Developer Tools

llama.cpp b9334 fixes CUDA sync bug, improves FWHT fallback

This update resolves a missing PDL sync for FWHT on NVIDIA GPUs.

Deep Dive

On May 26, the ggml-org team rolled out llama.cpp version b9334, a maintenance release focused on improving CUDA backend reliability. The key fix addresses a missing PDL (parallel data layout) synchronization during Fast Walsh-Hadamard Transform (FWHT) operations. FWHT is used in some advanced model architectures for efficient linear transformations, and the lack of proper PDL sync could cause race conditions or incorrect results on CUDA hardware. The update also improves the fallback mechanism, ensuring that if FWHT isn't optimally supported, the system degrades gracefully without stalling or crashing. This makes local inference more robust, especially for users experimenting with newer, non-mainstream model layers.

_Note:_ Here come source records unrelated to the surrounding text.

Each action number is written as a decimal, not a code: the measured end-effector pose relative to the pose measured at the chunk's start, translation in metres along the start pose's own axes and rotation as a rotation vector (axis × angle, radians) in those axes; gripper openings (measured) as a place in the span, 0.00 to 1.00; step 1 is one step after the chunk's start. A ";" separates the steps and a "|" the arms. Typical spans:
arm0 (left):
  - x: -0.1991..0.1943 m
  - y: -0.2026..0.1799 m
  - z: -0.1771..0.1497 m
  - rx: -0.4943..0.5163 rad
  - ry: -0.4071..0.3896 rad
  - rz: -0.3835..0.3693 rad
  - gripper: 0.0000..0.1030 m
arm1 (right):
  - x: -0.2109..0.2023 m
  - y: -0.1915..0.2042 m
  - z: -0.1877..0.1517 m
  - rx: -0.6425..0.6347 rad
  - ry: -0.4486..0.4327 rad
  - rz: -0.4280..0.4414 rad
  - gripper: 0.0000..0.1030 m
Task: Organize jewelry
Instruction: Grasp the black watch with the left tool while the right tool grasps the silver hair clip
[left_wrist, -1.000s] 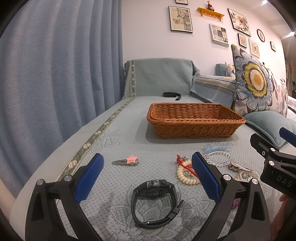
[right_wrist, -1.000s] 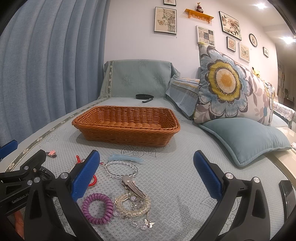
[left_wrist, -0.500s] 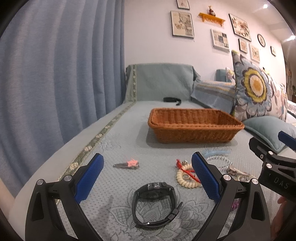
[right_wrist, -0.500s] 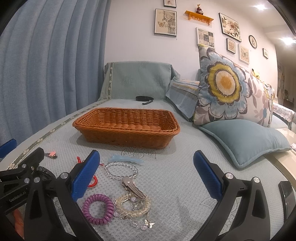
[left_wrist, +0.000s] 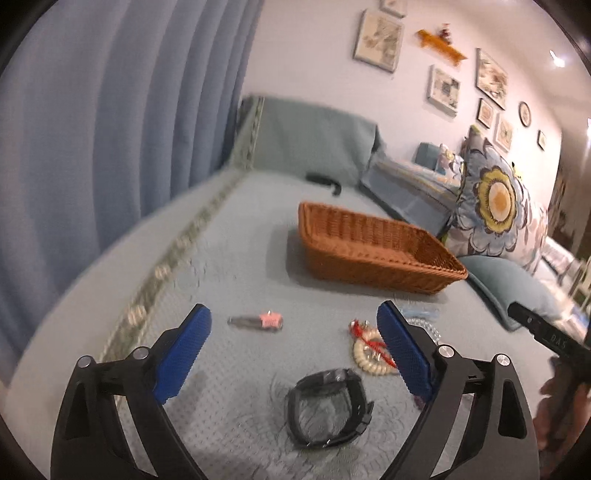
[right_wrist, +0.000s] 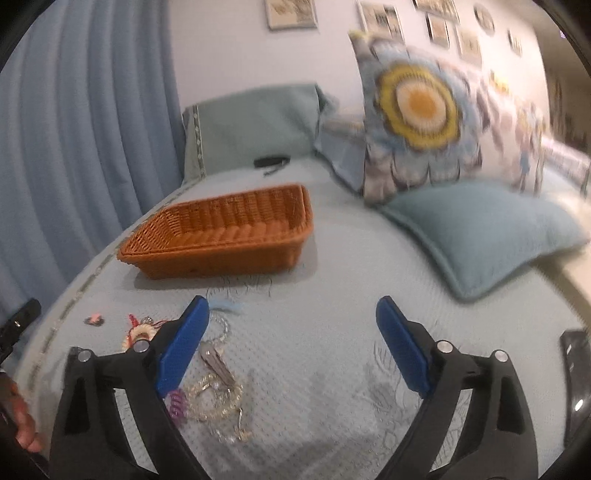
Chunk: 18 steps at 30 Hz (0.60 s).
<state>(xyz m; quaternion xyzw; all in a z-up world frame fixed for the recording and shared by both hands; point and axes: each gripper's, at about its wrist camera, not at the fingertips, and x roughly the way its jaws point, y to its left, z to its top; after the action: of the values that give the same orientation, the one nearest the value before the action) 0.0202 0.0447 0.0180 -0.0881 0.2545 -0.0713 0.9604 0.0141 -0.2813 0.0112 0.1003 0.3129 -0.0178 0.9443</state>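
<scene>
The left gripper hangs spread wide and empty above the bedspread, and the right gripper is equally spread, holding nothing. The landmark is the wicker basket, long and shallow, which shows no jewelry inside from either view.

Well in front of the basket lies the black watch, its strap curled into a closed loop, lying flat. It sits between the left gripper's fingers, a little toward the right one, so the left gripper is much the nearer tool. My guess is that the loop's longer axis runs roughly along the fingers, so a pinch across the strap looks workable.

Between watch and basket lie a slim clip with a pink star and a cream coil tie with red cord. In the right view, in front of the basket, a metal barrette, a sparkly bracelet and a purple coil tie cluster by the right gripper's left finger. Both views are motion-blurred
</scene>
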 end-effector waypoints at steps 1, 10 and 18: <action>0.002 0.006 0.002 -0.013 0.029 -0.026 0.84 | 0.002 -0.002 0.000 0.002 0.034 0.017 0.79; 0.025 0.011 -0.019 0.024 0.296 -0.131 0.60 | 0.020 0.033 -0.023 -0.199 0.205 0.054 0.53; 0.035 0.014 -0.034 0.002 0.381 -0.145 0.51 | 0.059 0.073 -0.027 -0.274 0.222 0.097 0.37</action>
<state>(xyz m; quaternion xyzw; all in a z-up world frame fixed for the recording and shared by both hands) 0.0345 0.0473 -0.0310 -0.0901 0.4243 -0.1560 0.8874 0.0533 -0.2029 -0.0320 -0.0129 0.4095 0.0816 0.9085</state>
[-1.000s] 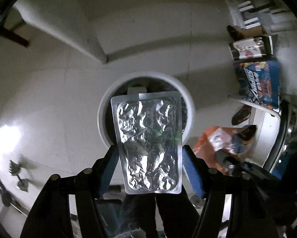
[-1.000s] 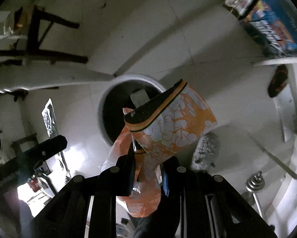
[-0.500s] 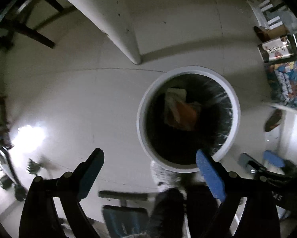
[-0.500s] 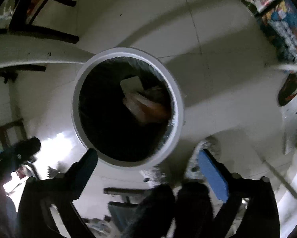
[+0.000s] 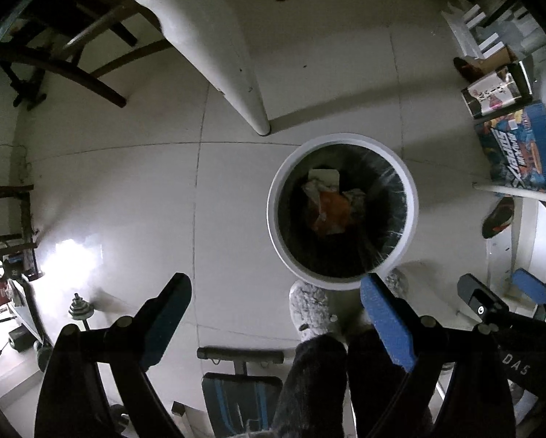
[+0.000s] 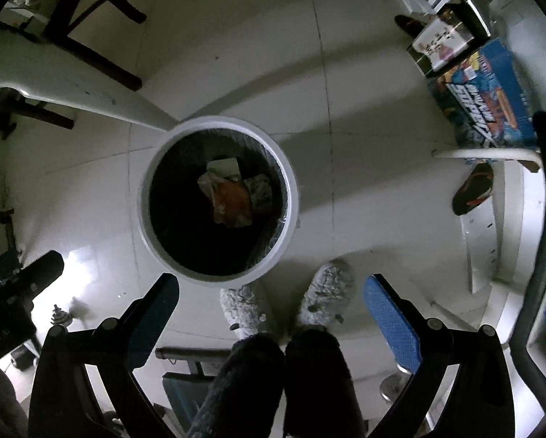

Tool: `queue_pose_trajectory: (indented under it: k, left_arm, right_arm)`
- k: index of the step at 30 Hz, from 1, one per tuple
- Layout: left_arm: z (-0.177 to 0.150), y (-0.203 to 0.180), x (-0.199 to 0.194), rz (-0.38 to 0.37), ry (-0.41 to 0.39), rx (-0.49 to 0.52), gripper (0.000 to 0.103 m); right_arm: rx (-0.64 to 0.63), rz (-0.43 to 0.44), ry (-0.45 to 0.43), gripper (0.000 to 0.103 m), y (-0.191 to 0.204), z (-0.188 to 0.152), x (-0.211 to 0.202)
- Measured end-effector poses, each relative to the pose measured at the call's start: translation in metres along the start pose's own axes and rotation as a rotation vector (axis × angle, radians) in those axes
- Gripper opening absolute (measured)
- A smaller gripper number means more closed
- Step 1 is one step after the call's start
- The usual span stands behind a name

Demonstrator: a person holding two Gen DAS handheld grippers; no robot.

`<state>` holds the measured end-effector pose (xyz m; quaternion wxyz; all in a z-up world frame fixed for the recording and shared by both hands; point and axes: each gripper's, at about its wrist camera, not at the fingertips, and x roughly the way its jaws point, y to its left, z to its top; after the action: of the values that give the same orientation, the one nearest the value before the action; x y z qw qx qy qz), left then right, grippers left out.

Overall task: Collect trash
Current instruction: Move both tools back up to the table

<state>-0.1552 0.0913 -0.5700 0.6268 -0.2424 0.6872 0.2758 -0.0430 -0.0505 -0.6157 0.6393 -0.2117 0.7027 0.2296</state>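
Observation:
A round white-rimmed trash bin (image 5: pixel 273 219) with a black liner stands on the tiled floor; it also shows in the right wrist view (image 6: pixel 291 197). Inside lie an orange snack bag (image 5: pixel 329 211) (image 6: pixel 232 197), a foil blister pack (image 6: pixel 260 189) and a pale card (image 5: pixel 324 175). My left gripper (image 5: pixel 273 310) is open and empty, above the bin's near-left side. My right gripper (image 6: pixel 273 303) is open and empty, above the bin's near edge.
The person's legs and fuzzy grey slippers (image 6: pixel 324 292) stand by the bin. A white table leg (image 5: pixel 251 109) rises behind it. Colourful boxes (image 5: pixel 517 149) and a shoe (image 5: pixel 497 211) lie at the right. A weight bench (image 5: pixel 236 390) sits below; dark chairs (image 5: pixel 72 54) stand far left.
Both grippers opened and dropped their loads: the foil pack and the orange bag fell into the bin. Both grippers then rose higher above the floor.

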Motion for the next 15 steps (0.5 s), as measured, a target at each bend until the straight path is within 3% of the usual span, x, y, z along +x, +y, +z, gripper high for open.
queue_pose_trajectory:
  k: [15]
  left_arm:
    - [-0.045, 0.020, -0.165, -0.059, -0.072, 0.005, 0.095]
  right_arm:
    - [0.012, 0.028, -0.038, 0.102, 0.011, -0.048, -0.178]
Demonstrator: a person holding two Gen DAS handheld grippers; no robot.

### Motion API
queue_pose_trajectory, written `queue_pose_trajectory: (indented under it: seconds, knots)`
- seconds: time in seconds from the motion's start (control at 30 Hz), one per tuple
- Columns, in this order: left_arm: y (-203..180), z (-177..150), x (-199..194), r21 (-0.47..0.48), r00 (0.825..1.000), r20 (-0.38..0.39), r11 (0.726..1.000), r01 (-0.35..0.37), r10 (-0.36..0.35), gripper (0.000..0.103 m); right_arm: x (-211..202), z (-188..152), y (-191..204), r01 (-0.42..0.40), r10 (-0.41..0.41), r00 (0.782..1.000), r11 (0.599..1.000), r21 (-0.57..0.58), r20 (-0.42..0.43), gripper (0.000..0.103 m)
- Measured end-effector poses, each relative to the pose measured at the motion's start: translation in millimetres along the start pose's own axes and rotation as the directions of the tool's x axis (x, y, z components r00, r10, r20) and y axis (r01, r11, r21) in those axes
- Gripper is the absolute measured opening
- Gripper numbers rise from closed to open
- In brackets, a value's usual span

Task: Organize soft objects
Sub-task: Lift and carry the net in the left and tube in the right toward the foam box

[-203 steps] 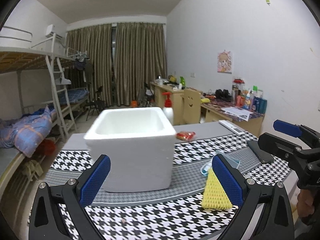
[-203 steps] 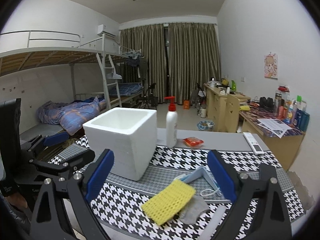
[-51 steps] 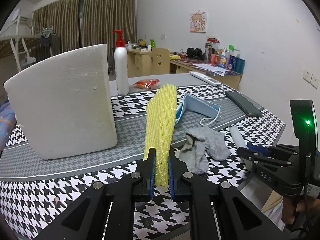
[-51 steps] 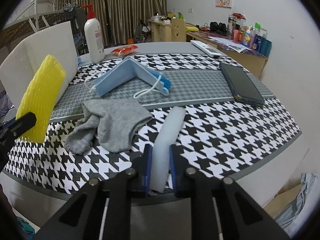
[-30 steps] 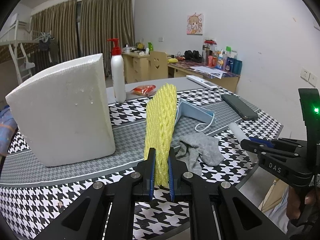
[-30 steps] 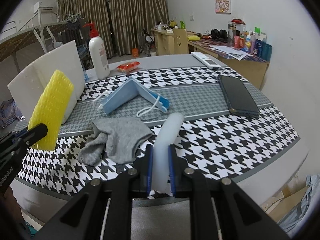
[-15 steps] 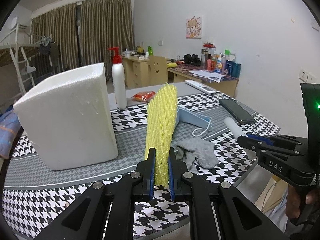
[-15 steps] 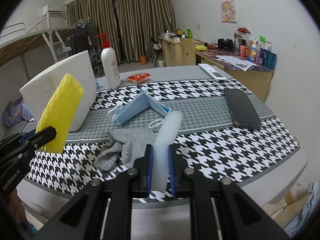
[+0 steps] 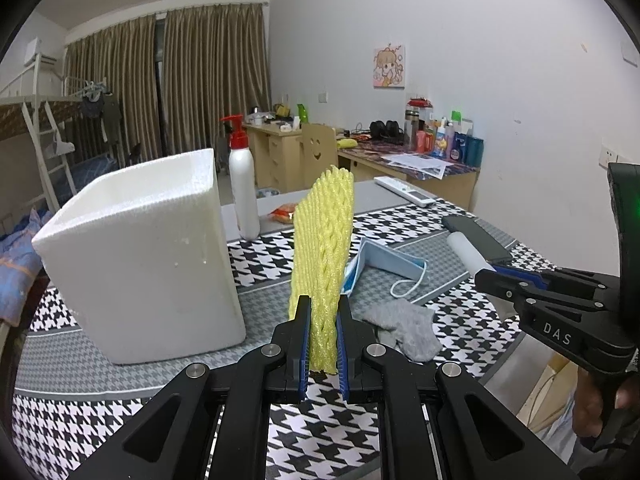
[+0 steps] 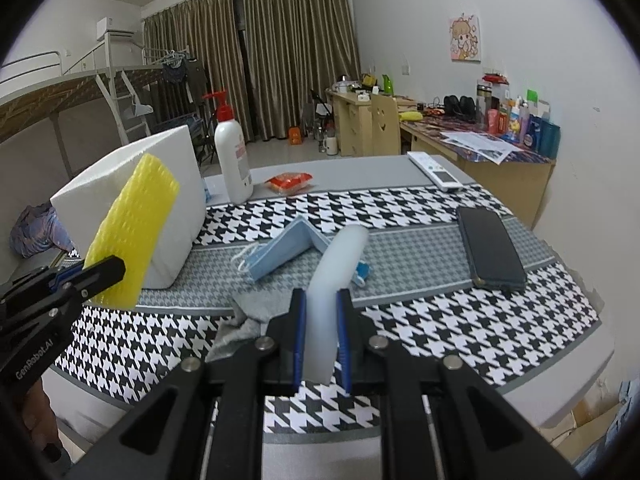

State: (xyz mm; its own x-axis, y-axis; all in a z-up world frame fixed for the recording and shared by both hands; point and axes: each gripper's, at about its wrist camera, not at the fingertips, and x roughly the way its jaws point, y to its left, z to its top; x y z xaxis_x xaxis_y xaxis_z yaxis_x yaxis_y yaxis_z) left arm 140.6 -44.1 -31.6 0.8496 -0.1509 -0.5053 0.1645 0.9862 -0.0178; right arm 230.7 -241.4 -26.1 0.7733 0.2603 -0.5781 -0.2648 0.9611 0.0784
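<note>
I take the white foam box (image 9: pixel 136 256) on the houndstooth tabletop (image 10: pixel 460 320) as my landmark. My left hand-held gripper (image 9: pixel 323 344) is clamped on the lower end of the yellow foam net sleeve (image 9: pixel 324 248), which stands upright just to the right of the box and in front of it, lifted clear of the cloth. My right hand-held gripper (image 10: pixel 321 340) is clamped on a pale white foam tube (image 10: pixel 332 280), held farther right of the box, its free end pointing up and away from me. Between the two held pieces, on the tabletop right of the box, lies a grey sock (image 9: pixel 404 324), and just behind it a folded blue face mask (image 9: pixel 384 266) with its white ear loops. A white pump bottle (image 9: pixel 243 192) with a red head stands behind the box's right corner, an orange packet (image 10: pixel 289 181) beside it. A black phone (image 10: pixel 489 247) and a white remote (image 10: pixel 435 176) lie well to the right of the box.
</note>
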Motion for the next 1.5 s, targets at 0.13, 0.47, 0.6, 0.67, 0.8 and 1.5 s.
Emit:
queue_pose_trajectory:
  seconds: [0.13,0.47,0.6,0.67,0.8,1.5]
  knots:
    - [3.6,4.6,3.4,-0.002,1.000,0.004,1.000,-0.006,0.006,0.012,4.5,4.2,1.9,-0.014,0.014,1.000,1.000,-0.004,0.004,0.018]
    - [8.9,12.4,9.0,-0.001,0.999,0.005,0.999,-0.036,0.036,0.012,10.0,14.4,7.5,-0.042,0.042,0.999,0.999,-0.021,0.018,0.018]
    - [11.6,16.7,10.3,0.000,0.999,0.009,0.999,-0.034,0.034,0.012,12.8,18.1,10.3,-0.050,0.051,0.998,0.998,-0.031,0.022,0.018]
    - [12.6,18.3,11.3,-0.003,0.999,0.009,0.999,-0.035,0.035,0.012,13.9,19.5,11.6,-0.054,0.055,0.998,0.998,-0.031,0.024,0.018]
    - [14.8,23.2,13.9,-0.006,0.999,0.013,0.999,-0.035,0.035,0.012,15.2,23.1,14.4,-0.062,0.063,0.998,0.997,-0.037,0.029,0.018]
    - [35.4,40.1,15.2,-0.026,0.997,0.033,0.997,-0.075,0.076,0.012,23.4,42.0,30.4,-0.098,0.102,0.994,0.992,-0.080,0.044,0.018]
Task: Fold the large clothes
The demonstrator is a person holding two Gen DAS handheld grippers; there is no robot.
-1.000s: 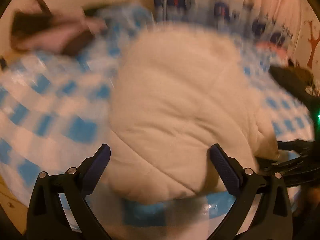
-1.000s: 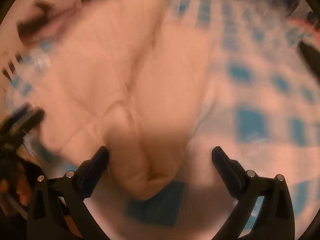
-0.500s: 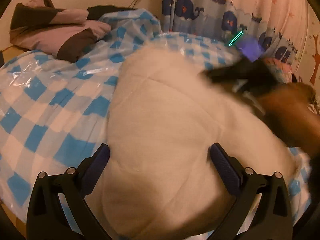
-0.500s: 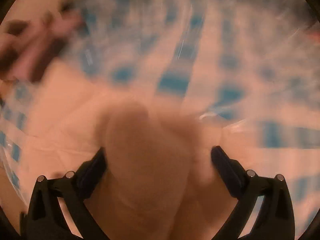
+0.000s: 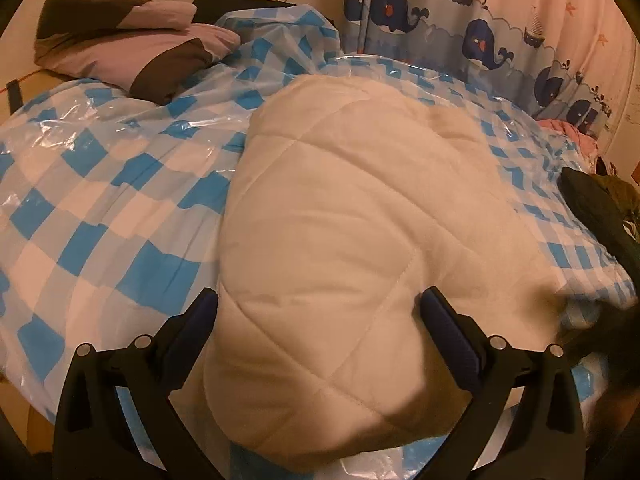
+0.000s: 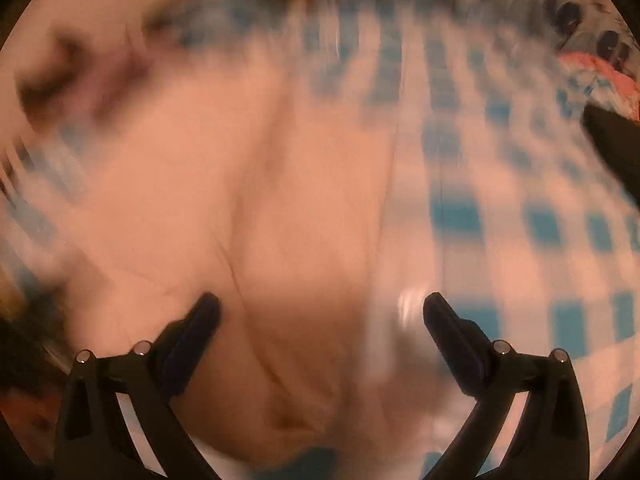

The release ships with an extensive set of pre-built binaries for essentially every major platform and backend: macOS (Apple Silicon and Intel, including KleidiAI-optimized builds), Linux (CPU, Vulkan, ROCm 7.2, OpenVINO, SYCL FP32 on multiple architectures), Windows (CPU, CUDA 12 and 13 DLLs, Vulkan, SYCL, HIP), Android arm64, and openEuler (x86 and aarch64 with ACL). While no new major features are introduced, the focus on stability and edge-case handling aligns with llama.cpp's role as a production-grade tool for running LLMs locally without external cloud services.

Key Points
  • Fixes missing PDL sync for FWHT (Fast Walsh-Hadamard Transform) on CUDA
  • Improves fallback behavior for FWHT operations on NVIDIA GPUs
  • Supports 20+ platform/backend builds including macOS, Linux, Windows, Android, and openEuler

Why It Matters

For professionals running local LLMs, this update ensures more reliable and efficient inference on NVIDIA GPUs.